About this task | This task is to restate all of the entries exactly.

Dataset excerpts
= Beginning of Section =
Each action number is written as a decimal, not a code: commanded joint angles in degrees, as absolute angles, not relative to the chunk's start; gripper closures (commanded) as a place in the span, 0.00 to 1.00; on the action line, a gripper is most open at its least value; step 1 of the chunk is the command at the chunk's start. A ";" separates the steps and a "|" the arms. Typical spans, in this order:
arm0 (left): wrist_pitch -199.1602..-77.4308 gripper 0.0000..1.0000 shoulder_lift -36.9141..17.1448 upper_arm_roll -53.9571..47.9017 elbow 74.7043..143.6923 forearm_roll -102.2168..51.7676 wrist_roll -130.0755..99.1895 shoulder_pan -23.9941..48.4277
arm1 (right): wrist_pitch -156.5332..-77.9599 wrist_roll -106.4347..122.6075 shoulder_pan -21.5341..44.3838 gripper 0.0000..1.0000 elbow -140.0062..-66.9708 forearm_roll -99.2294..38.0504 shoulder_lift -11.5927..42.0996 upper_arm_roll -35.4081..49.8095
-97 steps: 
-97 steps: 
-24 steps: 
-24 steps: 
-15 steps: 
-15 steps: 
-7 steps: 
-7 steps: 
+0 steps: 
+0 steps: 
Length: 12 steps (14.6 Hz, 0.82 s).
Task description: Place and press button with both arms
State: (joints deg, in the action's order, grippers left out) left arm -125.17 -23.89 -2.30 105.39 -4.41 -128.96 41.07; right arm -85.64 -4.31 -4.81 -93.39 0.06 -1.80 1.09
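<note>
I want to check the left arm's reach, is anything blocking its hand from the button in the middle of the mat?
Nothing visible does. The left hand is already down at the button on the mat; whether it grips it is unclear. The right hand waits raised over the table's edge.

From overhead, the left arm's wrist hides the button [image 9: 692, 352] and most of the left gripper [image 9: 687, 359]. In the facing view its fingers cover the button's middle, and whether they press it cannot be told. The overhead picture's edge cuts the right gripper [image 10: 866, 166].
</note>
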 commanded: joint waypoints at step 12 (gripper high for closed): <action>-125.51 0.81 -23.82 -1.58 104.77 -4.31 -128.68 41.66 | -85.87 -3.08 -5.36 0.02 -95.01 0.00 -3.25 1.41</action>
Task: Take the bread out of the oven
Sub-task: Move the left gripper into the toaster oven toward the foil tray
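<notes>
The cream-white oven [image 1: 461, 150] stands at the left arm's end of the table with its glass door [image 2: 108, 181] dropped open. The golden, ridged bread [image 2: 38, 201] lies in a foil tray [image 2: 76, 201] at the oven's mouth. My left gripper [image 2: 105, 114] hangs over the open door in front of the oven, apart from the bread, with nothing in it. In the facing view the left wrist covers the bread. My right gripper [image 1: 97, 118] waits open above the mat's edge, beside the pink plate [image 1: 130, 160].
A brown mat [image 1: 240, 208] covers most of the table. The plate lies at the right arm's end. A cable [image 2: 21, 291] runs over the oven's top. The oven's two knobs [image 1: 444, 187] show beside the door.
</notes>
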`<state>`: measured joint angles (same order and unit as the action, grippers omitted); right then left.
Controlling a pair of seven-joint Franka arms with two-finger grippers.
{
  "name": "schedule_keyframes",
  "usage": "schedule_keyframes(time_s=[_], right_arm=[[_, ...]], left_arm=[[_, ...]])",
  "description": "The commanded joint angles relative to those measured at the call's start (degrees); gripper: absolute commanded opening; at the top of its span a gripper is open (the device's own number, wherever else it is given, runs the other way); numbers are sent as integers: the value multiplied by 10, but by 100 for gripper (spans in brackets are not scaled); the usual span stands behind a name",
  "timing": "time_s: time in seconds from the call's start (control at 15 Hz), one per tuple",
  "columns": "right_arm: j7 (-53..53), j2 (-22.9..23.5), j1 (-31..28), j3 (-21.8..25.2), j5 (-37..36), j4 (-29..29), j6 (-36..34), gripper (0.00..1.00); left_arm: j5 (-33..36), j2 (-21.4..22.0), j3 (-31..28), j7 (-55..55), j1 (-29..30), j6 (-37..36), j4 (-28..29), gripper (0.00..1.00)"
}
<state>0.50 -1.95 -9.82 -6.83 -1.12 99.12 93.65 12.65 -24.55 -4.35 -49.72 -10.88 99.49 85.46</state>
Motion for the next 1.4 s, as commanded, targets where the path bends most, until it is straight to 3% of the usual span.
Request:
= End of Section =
Worked solution |
Each action number is written as a decimal, not a code: commanded joint angles in degrees, as absolute angles, not relative to the chunk's start; gripper closures (commanded) as a place in the span, 0.00 to 1.00; on the action line, a gripper is most open at its least value; step 1 of the chunk is the command at the chunk's start. A ";" separates the steps and a "|" the arms. Typical spans, in this order:
arm0 (left): wrist_pitch -199.1602..-77.4308 gripper 0.0000..1.0000 shoulder_lift -36.9141..17.1448 upper_arm_roll -53.9571..47.9017 elbow 74.7043..143.6923 forearm_roll -102.2168..51.7676 wrist_roll -130.0755..99.1895 shoulder_pan -23.9941..48.4277
arm1 (right): wrist_pitch -156.5332..-77.9599 wrist_roll -106.4347..122.6075 shoulder_pan -21.5341..44.3838 gripper 0.0000..1.0000 elbow -140.0062..-66.9708 forearm_roll -99.2294..38.0504 shoulder_lift -11.5927..42.0996 upper_arm_roll -35.4081..49.8095
-97 steps: 
-97 steps: 
-24 steps: 
-24 steps: 
-15 steps: 
-15 steps: 
-7 steps: 
-7 steps: 
+0 steps: 
+0 steps: 
Length: 12 steps (14.6 Hz, 0.82 s).
Task description: Place and press button with both arms
State: (joints deg, in the action's order, grippers left out) left arm -125.17 -23.89 -2.30 105.39 -4.41 -128.96 41.07; right arm -85.64 -4.31 -4.81 -93.39 0.06 -1.80 1.09
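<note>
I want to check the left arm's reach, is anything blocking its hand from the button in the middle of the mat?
Nothing visible does. The left hand is already down at the button on the mat; whether it grips it is unclear. The right hand waits raised over the table's edge.

From overhead, the left arm's wrist hides the button [image 9: 692, 352] and most of the left gripper [image 9: 687, 359]. In the facing view its fingers cover the button's middle, and whether they press it cannot be told. The overhead picture's edge cuts the right gripper [image 10: 866, 166].
</note>
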 commanded: joint waypoints at step 12 (gripper high for closed): <action>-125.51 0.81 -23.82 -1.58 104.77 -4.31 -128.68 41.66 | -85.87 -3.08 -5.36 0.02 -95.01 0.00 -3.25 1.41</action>
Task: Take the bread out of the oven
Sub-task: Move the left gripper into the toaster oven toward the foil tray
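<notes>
The cream-white oven [image 1: 461, 150] stands at the left arm's end of the table with its glass door [image 2: 108, 181] dropped open. The golden, ridged bread [image 2: 38, 201] lies in a foil tray [image 2: 76, 201] at the oven's mouth. My left gripper [image 2: 105, 114] hangs over the open door in front of the oven, apart from the bread, with nothing in it. In the facing view the left wrist covers the bread. My right gripper [image 1: 97, 118] waits open above the mat's edge, beside the pink plate [image 1: 130, 160].
A brown mat [image 1: 240, 208] covers most of the table. The plate lies at the right arm's end. A cable [image 2: 21, 291] runs over the oven's top. The oven's two knobs [image 1: 444, 187] show beside the door.
</notes>
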`<state>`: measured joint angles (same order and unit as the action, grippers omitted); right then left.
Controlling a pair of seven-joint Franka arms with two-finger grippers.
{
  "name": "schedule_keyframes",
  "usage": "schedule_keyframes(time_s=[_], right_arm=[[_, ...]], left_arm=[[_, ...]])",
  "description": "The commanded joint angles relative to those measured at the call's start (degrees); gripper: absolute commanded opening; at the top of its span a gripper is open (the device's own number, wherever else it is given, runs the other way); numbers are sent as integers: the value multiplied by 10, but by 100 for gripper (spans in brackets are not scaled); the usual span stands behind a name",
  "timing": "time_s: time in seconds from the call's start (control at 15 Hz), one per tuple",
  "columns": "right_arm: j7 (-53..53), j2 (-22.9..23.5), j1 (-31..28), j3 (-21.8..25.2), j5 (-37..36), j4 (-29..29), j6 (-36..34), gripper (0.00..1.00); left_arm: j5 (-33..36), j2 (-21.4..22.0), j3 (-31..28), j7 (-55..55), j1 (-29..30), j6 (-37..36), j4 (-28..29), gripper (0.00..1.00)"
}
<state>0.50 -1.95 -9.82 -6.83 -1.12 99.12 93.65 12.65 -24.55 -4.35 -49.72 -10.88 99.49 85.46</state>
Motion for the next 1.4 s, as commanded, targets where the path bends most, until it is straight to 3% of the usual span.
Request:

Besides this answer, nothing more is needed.